Nicht jeder hat so viel Hundeverständnis, dass er die Möglichkeit eines AmStaff-Mixes in Betracht zieht oder weiß, wie der Gendefekt des Weimeraners vererbt wird und wahrscheinlich wundern sich die meisten Leute auch nicht, wenn der Impfpass fehlt.

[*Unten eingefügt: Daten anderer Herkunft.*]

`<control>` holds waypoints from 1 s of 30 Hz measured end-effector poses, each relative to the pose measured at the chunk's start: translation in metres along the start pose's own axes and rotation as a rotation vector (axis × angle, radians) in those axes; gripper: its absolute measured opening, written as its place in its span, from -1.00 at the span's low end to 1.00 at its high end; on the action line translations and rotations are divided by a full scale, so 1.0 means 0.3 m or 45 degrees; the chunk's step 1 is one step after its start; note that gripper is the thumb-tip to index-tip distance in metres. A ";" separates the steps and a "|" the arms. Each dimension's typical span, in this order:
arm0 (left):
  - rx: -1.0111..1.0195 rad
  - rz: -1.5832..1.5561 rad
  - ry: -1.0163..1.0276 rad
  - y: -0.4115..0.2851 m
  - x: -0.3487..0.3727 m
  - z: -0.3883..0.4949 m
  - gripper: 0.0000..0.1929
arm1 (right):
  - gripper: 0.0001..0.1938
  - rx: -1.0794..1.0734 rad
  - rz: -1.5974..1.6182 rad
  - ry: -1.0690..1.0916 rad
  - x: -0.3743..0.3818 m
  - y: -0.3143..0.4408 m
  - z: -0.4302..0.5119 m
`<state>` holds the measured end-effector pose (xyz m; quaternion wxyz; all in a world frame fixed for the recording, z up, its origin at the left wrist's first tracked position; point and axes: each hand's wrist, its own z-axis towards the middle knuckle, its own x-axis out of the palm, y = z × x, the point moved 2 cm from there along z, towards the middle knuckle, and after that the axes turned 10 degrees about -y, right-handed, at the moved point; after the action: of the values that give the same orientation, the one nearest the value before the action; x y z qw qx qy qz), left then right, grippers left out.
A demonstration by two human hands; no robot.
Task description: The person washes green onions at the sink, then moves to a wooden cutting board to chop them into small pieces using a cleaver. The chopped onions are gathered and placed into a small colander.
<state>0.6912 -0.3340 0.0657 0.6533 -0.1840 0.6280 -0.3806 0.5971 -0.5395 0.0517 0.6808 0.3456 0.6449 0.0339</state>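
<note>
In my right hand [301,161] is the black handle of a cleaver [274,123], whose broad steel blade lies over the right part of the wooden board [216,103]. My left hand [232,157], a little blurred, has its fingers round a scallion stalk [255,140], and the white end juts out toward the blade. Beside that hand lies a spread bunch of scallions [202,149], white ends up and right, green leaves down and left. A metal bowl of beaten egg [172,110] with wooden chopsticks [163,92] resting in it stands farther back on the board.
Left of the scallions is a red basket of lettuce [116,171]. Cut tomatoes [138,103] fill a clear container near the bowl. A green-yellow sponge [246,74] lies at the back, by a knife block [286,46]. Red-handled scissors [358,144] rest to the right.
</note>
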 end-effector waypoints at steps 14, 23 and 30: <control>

Das ist eine eher schlechte Argumentation, wenn man den Hund behalten will. Das entsprechende Amt fordert von jemandem, der einen solchen Hund hält entsprechende Kompetenz und wenn man nicht mal in der Lage ist ihn zu erkennen, dann ist da der einfache Umkehrschluss das man so einen Hund nicht halten darf.
In manchen Bundesländern ist es so, dass man unter Umständen nachträglich noch die Auflagen erfüllen kann. Das kommt darauf an, wie die Regelungen in dem Bundesland sind. Wo immer man vor der Anschaffung erstmal eine Erlaubnis braucht, schauts schlecht aus. (in allen muss man aber kooperativ sein..)
Egal wie man das an geht, aber bei einigen scheint hier noch nicht angekommen zu sein, dass das vorgehen bei Listenhunden nunmal nicht wie bei "normalen" Hunden ist, sondern man geht grundsätzlich erstmal von "Gefahr im Verzug" aus. Darum steht in den entsprechenden Hundeverordnungen normalerweise auch, dass bei den Rassen auf der Liste grundsätzlich erstmal von einer Gefährlichkeit ausgegangen wird, die der Halter unter Umständen widerlegen kann.